Particles and waves are two ways in which matter and energy can behave. Particles are tiny, solid pieces of matter that have mass and occupy space. Waves, on the other hand, are disturbances or vibrations that transfer energy through space without the need for a medium.

2. Can something be both a particle and a wave?

Yes, some things can exhibit properties of both particles and waves. This phenomenon is known as wave-particle duality and is seen in quantum mechanics, where particles can act like waves and vice versa.

3. How do particles and waves interact?

Particles and waves can interact with each other in various ways. For example, particles can absorb or emit waves, and waves can cause particles to vibrate or move. In some cases, particles and waves can also interfere with each other, leading to complex behaviors.

4. Are there any particles that do not behave like waves?
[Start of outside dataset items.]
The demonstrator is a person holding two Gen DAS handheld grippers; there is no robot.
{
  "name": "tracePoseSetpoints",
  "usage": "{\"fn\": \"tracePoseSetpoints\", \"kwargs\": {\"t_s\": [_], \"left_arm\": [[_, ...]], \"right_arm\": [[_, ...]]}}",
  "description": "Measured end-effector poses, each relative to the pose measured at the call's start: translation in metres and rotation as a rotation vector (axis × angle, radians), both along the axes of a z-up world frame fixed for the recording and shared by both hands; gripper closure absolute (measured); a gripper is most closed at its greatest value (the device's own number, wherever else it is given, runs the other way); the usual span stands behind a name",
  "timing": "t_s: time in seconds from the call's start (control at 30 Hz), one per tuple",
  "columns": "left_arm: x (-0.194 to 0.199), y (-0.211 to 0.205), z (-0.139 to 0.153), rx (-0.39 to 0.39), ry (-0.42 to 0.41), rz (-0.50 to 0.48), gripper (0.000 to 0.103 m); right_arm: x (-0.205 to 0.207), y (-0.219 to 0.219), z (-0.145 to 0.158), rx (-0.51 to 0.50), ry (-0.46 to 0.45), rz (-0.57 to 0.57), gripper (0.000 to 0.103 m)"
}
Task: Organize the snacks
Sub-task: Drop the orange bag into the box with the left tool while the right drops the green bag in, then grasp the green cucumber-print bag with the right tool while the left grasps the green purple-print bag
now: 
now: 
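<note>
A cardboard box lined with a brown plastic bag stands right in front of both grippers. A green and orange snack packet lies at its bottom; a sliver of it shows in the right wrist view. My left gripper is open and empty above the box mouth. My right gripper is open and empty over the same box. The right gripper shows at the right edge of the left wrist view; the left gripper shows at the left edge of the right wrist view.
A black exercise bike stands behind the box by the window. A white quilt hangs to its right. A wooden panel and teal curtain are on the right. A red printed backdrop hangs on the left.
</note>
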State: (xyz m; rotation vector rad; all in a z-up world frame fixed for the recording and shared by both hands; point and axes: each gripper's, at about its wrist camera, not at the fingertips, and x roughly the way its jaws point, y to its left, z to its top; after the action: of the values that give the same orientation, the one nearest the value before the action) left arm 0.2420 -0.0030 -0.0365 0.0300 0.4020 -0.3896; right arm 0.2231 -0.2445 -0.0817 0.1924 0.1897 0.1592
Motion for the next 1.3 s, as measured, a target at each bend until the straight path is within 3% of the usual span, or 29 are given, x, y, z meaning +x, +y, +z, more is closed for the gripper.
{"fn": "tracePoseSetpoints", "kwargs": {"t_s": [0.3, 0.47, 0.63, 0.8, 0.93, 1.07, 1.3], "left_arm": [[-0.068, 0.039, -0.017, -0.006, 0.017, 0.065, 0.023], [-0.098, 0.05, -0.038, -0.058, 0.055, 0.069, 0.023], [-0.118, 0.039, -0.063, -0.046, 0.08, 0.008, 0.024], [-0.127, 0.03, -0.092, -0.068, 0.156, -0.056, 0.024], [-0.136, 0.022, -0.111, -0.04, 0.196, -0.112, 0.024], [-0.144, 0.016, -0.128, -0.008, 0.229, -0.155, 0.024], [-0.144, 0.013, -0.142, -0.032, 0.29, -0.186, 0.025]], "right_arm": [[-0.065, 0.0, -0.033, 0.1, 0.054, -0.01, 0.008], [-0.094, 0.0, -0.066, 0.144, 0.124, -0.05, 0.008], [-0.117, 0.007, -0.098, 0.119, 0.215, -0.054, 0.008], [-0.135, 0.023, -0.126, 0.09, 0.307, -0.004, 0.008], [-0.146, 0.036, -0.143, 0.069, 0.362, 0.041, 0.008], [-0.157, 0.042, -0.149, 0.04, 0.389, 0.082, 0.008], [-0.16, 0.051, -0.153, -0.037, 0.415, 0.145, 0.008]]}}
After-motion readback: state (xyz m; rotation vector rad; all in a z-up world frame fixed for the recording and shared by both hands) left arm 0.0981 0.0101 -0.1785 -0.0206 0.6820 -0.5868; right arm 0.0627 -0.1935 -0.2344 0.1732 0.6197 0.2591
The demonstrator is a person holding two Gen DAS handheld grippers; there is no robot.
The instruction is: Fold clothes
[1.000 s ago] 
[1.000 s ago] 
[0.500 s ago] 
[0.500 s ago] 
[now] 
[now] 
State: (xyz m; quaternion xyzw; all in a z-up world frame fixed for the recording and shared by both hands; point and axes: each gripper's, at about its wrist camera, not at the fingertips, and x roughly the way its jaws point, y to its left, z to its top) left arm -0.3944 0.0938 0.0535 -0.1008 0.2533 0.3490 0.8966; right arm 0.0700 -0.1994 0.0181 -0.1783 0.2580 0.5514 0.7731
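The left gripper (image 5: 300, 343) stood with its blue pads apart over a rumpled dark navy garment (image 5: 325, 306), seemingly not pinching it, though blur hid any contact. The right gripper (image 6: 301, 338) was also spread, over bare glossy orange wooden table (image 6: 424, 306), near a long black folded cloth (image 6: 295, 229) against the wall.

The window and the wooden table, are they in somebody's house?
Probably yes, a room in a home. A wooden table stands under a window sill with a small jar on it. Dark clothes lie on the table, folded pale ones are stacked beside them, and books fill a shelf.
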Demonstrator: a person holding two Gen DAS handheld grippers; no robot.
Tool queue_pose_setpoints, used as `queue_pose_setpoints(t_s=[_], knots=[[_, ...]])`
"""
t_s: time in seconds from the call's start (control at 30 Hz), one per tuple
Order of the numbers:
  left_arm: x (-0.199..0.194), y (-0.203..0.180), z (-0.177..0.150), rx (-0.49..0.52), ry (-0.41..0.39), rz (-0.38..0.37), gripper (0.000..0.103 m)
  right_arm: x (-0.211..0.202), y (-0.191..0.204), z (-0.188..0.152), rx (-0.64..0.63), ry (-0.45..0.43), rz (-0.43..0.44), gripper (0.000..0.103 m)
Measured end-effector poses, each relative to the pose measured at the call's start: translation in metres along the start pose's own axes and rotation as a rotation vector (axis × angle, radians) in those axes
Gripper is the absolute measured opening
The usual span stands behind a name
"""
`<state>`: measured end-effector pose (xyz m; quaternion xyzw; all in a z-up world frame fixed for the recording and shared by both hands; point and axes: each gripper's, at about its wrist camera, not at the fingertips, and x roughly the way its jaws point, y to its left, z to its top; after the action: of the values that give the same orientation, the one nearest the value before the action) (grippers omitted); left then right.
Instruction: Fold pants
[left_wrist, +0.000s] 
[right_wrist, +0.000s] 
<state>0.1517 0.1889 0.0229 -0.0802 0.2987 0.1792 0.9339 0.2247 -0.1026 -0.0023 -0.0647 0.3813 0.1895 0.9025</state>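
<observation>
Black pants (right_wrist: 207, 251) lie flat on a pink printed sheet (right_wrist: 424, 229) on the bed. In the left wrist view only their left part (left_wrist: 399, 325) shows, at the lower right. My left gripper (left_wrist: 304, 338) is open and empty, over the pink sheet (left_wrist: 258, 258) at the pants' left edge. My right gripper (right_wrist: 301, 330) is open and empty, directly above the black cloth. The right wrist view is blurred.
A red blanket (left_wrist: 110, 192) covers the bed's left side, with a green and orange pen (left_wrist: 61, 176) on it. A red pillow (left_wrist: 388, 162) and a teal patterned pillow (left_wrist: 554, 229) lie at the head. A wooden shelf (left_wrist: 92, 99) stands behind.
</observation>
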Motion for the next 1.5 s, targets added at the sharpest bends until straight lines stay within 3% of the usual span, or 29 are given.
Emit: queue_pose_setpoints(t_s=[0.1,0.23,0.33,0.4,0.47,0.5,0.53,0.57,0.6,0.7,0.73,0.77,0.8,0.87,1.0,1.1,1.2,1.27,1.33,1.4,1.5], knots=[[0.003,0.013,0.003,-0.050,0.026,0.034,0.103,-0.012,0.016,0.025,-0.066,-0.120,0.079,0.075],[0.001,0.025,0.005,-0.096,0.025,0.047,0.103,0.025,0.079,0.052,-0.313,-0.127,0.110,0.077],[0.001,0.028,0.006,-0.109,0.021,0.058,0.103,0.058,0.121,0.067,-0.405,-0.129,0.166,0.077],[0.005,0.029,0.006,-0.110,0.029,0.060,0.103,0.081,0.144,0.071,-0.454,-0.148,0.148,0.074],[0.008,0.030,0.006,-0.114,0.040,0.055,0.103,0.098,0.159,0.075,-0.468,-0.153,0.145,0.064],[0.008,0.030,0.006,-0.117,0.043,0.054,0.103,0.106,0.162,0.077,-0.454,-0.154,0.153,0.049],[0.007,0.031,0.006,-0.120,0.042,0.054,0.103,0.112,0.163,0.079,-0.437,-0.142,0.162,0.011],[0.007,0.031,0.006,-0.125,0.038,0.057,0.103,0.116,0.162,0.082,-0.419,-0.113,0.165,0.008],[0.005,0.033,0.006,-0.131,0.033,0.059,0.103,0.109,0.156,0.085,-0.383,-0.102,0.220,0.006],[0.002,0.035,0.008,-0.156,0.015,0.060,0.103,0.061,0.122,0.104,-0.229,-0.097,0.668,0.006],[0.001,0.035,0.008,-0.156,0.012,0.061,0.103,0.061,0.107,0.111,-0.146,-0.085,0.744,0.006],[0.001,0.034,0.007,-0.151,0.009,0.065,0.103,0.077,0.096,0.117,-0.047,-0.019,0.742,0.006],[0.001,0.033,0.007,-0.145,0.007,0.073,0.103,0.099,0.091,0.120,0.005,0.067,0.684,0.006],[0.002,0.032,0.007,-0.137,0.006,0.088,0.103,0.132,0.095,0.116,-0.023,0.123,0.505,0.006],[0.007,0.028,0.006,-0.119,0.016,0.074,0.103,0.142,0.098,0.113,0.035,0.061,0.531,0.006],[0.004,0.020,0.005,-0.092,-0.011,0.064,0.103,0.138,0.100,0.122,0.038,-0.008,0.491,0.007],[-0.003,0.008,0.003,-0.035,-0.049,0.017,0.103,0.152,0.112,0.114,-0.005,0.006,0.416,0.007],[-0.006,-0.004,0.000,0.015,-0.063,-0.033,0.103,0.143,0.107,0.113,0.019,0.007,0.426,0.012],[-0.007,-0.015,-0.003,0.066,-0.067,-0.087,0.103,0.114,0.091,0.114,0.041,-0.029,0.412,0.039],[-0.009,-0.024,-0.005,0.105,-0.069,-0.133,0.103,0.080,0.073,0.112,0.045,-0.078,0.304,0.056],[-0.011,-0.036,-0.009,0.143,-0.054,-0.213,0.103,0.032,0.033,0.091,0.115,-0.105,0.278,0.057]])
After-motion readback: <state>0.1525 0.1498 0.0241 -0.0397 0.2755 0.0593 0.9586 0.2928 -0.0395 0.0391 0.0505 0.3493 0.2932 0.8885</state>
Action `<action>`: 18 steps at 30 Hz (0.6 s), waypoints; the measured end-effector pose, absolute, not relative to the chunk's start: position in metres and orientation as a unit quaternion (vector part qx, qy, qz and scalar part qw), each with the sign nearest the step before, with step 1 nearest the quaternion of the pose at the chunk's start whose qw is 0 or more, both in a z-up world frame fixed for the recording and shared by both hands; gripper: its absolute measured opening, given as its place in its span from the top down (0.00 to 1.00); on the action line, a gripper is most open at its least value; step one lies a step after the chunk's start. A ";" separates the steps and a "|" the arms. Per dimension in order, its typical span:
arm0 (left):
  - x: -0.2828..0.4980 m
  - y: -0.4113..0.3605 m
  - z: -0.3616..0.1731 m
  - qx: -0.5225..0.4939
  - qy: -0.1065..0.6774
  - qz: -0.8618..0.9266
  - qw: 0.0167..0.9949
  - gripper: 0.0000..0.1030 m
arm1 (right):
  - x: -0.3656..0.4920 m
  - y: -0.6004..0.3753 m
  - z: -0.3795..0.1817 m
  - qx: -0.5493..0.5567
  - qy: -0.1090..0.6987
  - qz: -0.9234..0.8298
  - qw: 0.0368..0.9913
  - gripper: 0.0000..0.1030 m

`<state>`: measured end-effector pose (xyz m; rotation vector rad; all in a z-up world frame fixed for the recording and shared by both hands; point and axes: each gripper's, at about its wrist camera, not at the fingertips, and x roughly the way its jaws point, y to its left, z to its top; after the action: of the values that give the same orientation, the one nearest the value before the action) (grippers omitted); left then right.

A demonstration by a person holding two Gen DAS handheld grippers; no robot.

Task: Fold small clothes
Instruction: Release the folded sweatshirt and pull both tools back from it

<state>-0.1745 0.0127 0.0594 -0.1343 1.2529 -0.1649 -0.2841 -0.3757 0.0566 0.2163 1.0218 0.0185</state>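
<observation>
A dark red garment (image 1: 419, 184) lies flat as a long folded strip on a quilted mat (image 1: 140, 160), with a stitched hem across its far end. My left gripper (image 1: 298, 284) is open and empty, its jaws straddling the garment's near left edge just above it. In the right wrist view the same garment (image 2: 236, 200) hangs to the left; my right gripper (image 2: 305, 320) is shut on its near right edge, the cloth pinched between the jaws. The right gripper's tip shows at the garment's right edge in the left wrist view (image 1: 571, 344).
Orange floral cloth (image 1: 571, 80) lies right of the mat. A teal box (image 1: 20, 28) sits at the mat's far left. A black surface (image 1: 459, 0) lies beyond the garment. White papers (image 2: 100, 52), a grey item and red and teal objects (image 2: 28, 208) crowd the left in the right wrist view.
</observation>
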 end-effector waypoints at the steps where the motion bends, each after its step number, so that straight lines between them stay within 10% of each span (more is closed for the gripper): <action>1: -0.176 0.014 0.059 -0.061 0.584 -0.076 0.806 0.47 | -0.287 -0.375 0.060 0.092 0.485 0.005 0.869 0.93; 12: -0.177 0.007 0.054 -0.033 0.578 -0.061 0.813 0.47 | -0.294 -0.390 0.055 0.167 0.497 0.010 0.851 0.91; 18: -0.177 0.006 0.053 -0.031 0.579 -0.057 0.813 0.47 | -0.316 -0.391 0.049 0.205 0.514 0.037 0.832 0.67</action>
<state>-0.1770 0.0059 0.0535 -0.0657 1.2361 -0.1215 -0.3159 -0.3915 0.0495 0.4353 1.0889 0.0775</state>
As far as we know, all particles can exhibit wave-like behaviors. However, the extent to which they exhibit these behaviors can vary. For example, larger particles, such as atoms, have a more localized wave behavior compared to smaller particles like electrons.

5. Can particles and waves exist independently?

Particles and waves are not independent of each other. Waves are often associated with particles, and particles can also have wave-like properties. It is not possible to have one without the other, and both are necessary to fully understand the behavior of matter and energy in the universe.